ACTIVITY
A word-for-word copy of the data, with no images, is the required answer.

● ● ● ● ● ● ●

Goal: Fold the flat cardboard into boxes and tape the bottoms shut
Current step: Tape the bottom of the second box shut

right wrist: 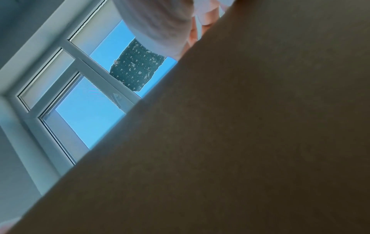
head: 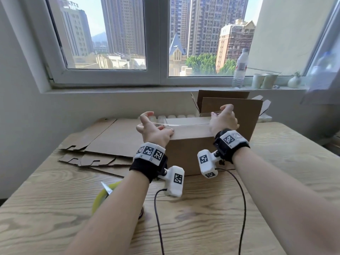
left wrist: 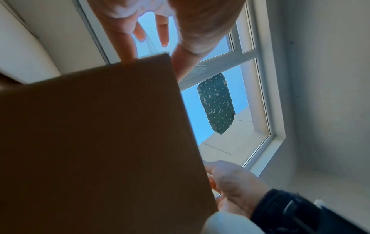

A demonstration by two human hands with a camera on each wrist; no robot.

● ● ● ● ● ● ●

EXERCISE RESPONSE
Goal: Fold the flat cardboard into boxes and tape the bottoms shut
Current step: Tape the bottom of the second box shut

right wrist: 
head: 
left wrist: 

A demonstration by two human hands with a camera on each wrist; no robot.

The exercise is now done.